Materials provided
----------

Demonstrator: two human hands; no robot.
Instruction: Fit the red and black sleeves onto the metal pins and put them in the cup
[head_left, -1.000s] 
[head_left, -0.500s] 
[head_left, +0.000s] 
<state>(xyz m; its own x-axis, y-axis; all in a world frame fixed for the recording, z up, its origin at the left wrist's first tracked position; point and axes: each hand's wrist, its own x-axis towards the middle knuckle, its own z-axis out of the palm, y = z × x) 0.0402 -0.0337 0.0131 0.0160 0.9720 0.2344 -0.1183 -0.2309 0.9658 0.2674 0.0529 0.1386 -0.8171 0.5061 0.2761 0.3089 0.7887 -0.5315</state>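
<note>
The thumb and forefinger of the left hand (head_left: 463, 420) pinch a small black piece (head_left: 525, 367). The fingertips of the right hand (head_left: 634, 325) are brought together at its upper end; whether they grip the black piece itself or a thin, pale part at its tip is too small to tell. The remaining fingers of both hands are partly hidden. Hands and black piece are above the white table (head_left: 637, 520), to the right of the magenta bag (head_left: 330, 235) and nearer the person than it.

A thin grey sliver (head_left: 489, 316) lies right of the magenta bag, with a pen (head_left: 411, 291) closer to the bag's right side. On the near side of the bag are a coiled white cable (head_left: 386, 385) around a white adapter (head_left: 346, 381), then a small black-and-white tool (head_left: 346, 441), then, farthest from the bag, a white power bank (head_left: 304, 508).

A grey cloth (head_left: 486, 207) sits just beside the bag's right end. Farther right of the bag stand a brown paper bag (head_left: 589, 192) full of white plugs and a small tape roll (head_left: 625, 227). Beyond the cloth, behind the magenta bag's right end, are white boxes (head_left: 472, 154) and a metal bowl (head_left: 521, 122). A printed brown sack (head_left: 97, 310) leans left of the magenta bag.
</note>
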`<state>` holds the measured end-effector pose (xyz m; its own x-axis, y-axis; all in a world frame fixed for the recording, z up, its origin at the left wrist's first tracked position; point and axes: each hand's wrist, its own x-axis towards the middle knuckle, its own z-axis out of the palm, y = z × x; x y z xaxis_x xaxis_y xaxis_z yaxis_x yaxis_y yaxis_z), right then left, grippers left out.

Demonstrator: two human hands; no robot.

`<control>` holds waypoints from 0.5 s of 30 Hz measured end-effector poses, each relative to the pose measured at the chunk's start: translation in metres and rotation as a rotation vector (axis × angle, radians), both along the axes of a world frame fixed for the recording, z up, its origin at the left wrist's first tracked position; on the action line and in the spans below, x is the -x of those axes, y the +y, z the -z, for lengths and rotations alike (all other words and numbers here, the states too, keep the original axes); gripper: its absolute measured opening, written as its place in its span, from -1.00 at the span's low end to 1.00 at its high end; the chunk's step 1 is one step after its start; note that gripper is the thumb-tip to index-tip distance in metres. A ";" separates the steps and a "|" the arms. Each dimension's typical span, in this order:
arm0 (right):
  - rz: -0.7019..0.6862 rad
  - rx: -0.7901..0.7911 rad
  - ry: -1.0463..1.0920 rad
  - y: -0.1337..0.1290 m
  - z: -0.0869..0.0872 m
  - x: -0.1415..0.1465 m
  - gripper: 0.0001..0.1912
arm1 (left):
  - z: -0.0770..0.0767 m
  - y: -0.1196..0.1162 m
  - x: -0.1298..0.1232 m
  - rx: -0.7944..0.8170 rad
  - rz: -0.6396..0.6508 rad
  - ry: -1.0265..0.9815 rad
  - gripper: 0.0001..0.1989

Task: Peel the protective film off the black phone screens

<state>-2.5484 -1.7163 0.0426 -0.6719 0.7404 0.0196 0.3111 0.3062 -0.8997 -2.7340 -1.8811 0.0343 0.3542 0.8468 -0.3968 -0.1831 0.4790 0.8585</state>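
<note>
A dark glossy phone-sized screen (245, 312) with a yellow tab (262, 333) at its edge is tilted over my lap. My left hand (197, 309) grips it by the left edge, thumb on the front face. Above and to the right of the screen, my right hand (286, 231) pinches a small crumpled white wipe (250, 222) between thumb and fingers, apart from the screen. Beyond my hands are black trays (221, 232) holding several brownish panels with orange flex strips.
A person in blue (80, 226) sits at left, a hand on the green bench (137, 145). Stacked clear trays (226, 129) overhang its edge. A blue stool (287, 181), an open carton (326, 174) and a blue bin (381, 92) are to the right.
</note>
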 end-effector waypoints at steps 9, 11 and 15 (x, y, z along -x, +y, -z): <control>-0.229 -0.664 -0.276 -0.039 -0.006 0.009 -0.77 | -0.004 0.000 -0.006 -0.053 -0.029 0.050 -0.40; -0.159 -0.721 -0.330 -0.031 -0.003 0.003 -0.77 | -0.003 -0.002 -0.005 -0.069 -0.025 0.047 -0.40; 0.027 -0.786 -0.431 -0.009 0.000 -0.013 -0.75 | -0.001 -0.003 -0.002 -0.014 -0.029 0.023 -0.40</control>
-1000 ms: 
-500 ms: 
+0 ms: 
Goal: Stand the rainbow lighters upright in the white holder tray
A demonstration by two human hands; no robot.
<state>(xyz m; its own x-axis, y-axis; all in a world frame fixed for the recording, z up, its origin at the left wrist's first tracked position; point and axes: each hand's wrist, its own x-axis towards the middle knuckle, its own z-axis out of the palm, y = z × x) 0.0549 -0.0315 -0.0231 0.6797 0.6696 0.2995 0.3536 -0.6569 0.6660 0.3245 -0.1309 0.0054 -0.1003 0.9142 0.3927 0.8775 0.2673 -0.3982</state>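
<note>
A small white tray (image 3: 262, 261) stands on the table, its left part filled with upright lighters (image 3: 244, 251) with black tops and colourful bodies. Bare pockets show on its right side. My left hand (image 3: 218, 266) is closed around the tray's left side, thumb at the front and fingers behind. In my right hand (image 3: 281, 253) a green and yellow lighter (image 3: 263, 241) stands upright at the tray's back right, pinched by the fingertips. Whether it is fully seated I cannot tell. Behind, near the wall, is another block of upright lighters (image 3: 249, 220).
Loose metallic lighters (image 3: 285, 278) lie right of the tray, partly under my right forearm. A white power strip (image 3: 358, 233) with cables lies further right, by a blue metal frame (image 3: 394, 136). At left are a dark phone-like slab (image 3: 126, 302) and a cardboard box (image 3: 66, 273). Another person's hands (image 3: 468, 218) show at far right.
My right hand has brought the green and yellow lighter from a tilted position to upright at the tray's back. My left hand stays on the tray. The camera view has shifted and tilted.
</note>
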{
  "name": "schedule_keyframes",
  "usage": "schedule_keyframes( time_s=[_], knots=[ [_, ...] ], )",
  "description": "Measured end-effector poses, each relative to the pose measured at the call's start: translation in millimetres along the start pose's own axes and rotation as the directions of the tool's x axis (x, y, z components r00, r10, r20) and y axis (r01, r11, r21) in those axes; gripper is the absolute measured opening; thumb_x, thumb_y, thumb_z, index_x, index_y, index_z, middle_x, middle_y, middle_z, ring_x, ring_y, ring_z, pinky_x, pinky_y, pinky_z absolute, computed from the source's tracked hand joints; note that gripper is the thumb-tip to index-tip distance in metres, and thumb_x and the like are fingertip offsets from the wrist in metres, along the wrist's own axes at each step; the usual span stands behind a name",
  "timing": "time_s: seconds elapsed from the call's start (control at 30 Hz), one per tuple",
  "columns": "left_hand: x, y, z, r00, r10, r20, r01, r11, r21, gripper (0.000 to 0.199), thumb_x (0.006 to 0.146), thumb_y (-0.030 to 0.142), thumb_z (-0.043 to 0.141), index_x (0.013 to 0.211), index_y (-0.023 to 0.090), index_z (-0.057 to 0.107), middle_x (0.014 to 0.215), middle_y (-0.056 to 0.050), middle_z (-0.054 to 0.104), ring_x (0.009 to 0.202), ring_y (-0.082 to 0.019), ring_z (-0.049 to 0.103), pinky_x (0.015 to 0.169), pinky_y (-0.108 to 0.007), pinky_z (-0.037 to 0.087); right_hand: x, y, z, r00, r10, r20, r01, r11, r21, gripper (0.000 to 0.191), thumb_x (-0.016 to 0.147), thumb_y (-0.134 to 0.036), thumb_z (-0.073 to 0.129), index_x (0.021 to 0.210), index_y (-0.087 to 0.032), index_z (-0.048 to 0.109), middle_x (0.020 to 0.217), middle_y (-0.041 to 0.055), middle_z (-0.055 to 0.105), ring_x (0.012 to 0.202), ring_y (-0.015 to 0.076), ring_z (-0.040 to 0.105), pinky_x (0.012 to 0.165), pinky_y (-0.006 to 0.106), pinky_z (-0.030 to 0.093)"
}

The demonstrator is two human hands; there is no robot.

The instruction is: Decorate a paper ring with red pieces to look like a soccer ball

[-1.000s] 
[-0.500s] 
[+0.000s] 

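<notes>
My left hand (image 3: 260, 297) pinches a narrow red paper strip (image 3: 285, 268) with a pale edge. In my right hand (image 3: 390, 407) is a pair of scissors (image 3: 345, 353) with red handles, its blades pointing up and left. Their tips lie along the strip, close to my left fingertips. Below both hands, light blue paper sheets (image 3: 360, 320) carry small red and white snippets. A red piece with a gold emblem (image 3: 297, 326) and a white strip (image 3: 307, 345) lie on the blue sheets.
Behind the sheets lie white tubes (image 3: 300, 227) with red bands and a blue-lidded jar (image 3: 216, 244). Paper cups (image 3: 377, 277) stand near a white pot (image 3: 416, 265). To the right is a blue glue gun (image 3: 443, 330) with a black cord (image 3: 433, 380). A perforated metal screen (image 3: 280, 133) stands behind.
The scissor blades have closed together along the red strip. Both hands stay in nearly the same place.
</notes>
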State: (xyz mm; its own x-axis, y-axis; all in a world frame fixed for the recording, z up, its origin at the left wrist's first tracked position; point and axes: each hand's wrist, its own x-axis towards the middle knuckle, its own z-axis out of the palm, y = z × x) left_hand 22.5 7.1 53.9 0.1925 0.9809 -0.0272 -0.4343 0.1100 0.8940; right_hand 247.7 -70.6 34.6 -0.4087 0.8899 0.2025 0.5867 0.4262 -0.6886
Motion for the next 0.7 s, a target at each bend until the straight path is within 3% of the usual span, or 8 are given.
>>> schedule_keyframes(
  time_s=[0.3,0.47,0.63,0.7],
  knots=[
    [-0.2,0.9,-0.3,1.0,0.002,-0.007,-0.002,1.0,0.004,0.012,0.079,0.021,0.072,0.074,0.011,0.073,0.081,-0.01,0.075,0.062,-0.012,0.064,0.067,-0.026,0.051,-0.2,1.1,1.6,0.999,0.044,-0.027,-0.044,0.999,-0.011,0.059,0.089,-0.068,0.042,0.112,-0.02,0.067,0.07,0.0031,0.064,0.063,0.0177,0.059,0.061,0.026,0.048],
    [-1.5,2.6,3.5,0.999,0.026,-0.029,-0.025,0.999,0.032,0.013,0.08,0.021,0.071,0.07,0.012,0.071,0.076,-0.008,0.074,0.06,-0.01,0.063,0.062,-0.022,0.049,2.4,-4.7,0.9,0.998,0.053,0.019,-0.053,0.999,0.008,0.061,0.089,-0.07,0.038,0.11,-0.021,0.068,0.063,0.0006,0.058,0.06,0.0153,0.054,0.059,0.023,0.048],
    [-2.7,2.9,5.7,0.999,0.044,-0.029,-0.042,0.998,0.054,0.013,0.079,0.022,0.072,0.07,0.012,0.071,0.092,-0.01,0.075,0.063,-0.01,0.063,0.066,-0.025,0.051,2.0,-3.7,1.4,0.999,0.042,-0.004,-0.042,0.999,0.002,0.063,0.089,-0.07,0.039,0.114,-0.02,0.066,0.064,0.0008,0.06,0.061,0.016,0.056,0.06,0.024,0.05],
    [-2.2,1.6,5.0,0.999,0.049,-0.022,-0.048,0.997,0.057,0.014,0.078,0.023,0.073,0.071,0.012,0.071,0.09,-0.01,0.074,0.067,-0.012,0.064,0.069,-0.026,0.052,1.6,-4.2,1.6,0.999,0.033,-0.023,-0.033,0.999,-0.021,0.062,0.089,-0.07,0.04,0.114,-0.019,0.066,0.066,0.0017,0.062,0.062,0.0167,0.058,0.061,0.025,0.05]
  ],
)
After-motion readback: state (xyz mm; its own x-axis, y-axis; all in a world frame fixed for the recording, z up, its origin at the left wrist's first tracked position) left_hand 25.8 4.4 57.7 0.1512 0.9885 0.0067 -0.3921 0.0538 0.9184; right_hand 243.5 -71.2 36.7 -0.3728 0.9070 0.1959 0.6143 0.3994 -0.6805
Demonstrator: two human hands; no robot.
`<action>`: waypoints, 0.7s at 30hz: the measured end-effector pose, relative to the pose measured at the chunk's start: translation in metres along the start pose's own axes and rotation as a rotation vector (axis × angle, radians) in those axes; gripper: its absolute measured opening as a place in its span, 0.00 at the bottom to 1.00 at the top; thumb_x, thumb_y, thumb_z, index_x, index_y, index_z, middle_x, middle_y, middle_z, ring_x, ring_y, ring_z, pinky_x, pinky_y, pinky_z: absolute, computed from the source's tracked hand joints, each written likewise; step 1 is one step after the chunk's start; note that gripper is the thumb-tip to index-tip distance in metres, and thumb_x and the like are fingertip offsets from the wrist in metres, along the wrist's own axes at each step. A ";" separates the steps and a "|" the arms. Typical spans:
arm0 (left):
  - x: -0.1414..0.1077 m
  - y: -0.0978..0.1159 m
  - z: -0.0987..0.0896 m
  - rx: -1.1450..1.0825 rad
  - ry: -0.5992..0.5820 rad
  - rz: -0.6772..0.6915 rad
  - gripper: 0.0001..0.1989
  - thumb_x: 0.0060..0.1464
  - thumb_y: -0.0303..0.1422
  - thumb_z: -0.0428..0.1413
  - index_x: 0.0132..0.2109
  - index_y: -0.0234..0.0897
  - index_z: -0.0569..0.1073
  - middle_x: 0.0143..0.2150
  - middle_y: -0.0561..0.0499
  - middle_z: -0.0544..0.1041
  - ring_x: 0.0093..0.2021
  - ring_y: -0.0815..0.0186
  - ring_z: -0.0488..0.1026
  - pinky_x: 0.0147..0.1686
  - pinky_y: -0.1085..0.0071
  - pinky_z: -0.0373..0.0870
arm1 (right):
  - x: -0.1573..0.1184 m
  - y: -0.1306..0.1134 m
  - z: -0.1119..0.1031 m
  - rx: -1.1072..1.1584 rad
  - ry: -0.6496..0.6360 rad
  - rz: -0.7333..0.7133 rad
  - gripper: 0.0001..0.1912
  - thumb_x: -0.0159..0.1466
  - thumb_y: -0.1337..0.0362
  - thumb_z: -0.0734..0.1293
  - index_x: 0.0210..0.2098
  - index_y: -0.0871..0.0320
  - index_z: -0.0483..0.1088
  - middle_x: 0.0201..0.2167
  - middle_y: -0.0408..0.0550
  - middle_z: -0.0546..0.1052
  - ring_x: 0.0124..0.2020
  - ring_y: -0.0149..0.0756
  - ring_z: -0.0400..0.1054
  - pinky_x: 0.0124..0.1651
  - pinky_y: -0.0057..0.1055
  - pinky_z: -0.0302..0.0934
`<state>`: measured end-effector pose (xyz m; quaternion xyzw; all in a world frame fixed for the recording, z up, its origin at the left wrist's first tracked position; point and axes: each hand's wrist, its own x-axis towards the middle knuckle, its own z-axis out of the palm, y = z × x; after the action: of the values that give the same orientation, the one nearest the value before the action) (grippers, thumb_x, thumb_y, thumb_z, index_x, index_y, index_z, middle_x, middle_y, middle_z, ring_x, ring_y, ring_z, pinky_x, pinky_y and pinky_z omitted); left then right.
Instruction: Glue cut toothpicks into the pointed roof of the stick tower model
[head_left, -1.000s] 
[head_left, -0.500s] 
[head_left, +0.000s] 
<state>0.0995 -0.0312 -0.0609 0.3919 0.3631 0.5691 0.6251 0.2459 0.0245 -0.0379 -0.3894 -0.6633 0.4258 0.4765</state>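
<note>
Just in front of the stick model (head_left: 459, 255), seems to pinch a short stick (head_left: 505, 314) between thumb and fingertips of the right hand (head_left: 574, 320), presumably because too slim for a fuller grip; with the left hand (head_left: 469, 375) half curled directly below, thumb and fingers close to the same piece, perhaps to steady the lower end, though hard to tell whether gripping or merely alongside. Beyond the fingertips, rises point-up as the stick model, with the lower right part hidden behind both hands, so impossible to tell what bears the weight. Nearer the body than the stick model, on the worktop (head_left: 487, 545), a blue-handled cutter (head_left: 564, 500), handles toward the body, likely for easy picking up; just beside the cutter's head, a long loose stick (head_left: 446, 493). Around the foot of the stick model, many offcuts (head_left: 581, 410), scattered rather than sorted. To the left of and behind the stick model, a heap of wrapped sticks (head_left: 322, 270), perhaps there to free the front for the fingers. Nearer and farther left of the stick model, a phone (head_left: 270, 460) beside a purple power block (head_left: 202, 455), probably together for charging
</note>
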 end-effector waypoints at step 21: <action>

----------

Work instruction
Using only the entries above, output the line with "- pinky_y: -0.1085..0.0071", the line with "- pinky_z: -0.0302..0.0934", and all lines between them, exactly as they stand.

Response for this exercise
  - pinky_y: -0.1085..0.0071
  - pinky_z: -0.0373..0.0870
arm1 (right):
  - x: -0.1573..0.1184 m
  - y: -0.1306..0.1134 m
  - z: -0.1119..0.1031 m
  - rx: -1.1072..1.1584 rad
  - ry: -0.6496..0.6360 rad
  - rz: -0.7333..0.7133 rad
  - gripper: 0.0001..0.1912
  - thumb_x: -0.0159..0.1466
  - thumb_y: -0.1337..0.0362
  - thumb_z: -0.0734..0.1293
  - index_x: 0.0210..0.2098
  - index_y: -0.0871..0.0320
  - index_z: -0.0483..0.1088
  - middle_x: 0.0201..0.2167
  - middle_y: -0.0408..0.0550
  - middle_z: -0.0546..0.1052
  - ring_x: 0.0124..0.2020
  - ring_y: -0.0149..0.0756
  - ring_z: -0.0400..0.1054
  - pinky_x: 0.0124..0.1651
  - pinky_y: -0.0057..0.1055
  - pinky_z: -0.0302..0.0934

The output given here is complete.